Task instructions
Output each line of the data word for word, from the first through the line that holds "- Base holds", and leave off whatever follows.

[Entries taken from a collection]
>>>
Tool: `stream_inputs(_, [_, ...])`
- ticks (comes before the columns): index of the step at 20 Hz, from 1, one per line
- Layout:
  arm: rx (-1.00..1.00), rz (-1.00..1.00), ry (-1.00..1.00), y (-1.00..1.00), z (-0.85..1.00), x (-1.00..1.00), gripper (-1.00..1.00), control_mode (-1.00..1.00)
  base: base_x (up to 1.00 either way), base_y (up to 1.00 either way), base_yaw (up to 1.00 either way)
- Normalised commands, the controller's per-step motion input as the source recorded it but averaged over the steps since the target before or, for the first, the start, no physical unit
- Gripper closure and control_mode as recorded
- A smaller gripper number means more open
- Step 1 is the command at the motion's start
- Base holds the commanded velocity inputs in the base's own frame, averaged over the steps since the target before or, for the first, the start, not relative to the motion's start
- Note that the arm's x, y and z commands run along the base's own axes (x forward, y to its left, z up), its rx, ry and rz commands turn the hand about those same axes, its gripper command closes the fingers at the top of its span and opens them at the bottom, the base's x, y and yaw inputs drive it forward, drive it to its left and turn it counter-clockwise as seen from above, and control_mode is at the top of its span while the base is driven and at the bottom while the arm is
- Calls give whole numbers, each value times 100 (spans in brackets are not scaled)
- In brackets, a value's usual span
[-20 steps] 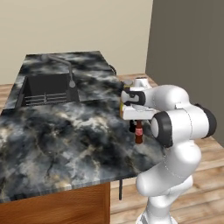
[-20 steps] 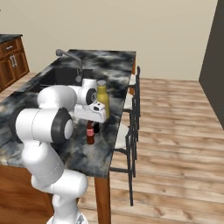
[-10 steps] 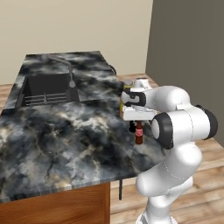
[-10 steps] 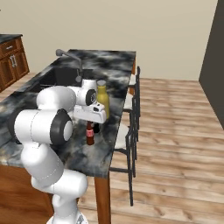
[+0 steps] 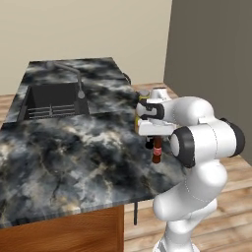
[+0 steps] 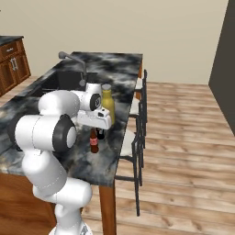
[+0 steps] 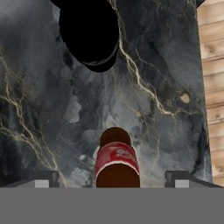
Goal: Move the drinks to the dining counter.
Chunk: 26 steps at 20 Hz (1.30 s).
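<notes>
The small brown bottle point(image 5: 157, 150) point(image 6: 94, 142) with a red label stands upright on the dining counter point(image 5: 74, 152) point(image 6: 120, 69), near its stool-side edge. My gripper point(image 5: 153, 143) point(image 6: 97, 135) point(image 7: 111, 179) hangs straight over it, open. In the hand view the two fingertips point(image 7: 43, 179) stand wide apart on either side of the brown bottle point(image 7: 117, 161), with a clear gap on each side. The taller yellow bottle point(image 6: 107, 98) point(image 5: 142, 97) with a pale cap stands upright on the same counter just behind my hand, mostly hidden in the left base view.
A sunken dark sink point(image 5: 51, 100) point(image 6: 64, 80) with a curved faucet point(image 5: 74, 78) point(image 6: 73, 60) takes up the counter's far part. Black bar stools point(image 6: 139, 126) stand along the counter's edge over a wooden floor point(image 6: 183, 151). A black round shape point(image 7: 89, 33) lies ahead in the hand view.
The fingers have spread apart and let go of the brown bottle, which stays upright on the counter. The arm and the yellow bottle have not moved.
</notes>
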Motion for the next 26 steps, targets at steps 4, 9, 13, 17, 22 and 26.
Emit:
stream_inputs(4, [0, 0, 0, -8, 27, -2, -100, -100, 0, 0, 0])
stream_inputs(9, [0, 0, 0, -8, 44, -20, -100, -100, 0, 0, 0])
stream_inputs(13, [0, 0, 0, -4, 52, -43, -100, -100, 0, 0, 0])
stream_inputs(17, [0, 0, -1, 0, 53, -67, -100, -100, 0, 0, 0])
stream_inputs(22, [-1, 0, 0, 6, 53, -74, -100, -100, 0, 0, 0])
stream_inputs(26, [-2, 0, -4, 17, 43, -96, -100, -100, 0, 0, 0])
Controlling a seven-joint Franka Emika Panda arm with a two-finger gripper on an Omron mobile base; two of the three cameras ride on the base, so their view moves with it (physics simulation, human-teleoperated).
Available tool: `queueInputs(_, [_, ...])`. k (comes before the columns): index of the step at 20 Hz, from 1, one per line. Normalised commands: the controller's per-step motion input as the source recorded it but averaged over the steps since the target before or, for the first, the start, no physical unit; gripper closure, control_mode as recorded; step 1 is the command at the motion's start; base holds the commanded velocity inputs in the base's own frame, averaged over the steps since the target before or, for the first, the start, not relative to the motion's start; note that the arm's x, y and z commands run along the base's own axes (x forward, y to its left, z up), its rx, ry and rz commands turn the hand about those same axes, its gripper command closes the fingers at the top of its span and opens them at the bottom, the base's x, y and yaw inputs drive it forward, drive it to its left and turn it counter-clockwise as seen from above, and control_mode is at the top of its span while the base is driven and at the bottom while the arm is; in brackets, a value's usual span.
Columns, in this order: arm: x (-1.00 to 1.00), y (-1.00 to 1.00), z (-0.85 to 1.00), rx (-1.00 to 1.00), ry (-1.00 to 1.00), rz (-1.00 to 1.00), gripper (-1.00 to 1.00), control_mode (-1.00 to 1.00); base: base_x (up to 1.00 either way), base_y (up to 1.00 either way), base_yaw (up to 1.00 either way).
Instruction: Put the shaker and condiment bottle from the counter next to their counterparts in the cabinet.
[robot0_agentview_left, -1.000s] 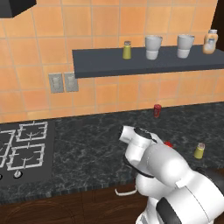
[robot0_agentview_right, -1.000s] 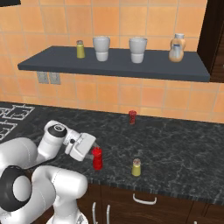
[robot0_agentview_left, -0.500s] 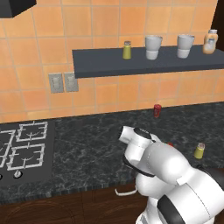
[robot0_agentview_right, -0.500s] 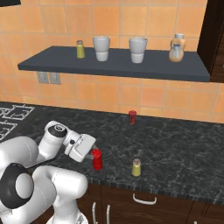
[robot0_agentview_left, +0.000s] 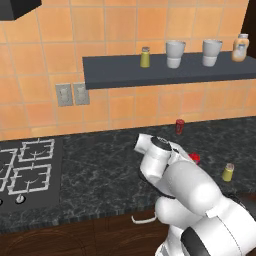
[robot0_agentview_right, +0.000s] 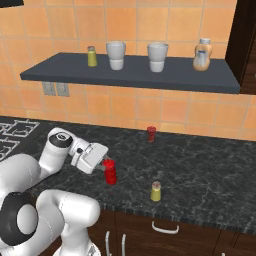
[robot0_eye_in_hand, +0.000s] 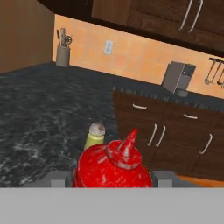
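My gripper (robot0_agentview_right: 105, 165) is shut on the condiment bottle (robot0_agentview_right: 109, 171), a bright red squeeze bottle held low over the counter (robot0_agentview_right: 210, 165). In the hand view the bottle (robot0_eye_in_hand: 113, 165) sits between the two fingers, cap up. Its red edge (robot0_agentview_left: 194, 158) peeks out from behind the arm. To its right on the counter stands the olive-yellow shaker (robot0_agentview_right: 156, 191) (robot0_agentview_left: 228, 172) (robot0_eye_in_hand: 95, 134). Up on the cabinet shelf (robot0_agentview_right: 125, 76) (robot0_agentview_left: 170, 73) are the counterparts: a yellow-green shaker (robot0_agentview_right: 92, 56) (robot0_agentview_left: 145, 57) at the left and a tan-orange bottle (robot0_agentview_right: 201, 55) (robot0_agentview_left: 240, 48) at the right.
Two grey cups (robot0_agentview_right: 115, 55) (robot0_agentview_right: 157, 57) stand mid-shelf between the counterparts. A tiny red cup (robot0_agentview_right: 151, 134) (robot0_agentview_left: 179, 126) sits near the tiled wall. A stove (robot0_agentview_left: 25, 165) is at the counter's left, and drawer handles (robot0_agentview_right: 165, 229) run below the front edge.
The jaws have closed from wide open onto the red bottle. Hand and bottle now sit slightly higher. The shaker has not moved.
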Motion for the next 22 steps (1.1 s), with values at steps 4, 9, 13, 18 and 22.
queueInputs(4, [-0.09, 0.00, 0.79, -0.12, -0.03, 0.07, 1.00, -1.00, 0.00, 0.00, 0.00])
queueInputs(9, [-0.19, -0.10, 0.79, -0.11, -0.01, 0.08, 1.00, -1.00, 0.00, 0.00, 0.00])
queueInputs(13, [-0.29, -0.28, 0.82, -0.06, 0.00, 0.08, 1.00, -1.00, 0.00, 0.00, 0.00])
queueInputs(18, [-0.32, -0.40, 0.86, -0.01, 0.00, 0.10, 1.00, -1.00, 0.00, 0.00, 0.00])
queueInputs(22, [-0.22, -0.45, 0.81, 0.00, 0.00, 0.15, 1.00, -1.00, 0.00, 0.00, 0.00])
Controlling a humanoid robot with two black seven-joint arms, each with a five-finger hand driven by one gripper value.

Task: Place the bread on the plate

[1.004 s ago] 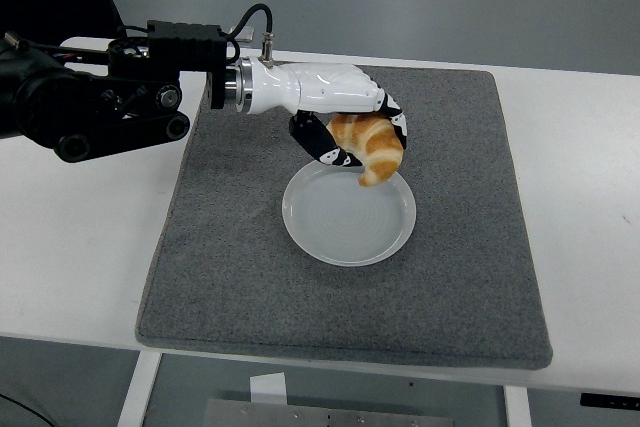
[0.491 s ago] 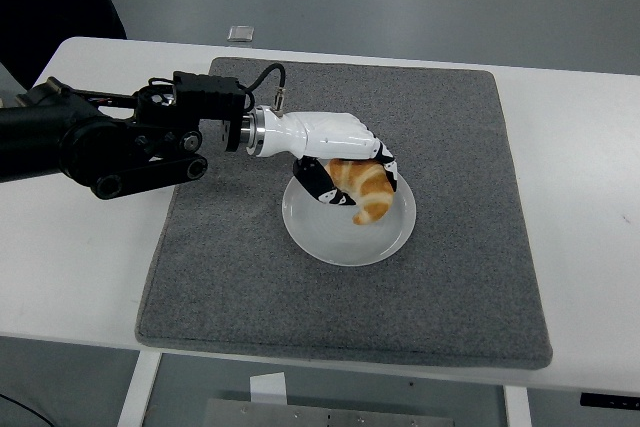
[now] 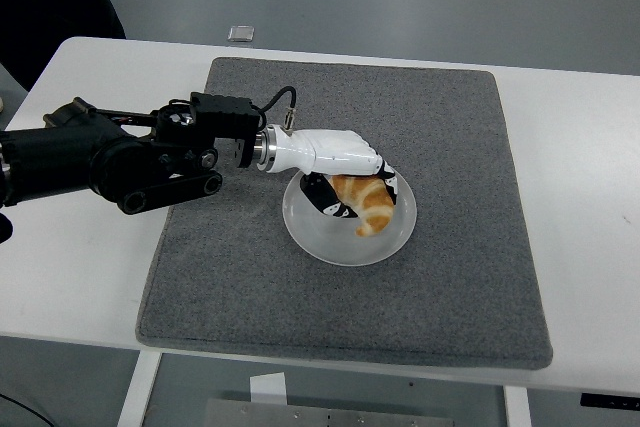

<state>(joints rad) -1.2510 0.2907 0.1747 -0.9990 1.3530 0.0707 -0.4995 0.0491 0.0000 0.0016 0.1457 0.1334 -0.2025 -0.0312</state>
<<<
Problem solution
Tool: `stream_inputs(_, [_, ...])`
- ticks (comes before the columns): index of the step at 20 Hz, from 1, one per line
- Layout:
  arm: rx (-1.00..1.00), rz (-1.00..1.00), ry (-1.00..1.00), y (-1.00..1.00), z (-0.85..1.00), x (-1.00..1.00), gripper (-1.00..1.00), control_mode (-1.00..1.00)
  base: base_x (up to 1.00 either way), base_y (up to 1.00 either way), base_yaw (up to 1.00 either way)
- Normalised commands, the controller's per-step motion input as the source recorded it but averaged over the steps since the target before or, for the first, the start, no physical unit
- Gripper closure and control_mode as recorded
- A smaller gripper number means more open
- Step 1 is the command at the motion's start
- Base holds the commanded velocity inputs in the base's own frame, averaged over the steps since the target before or, for the first, the start, not relative to the motion's start

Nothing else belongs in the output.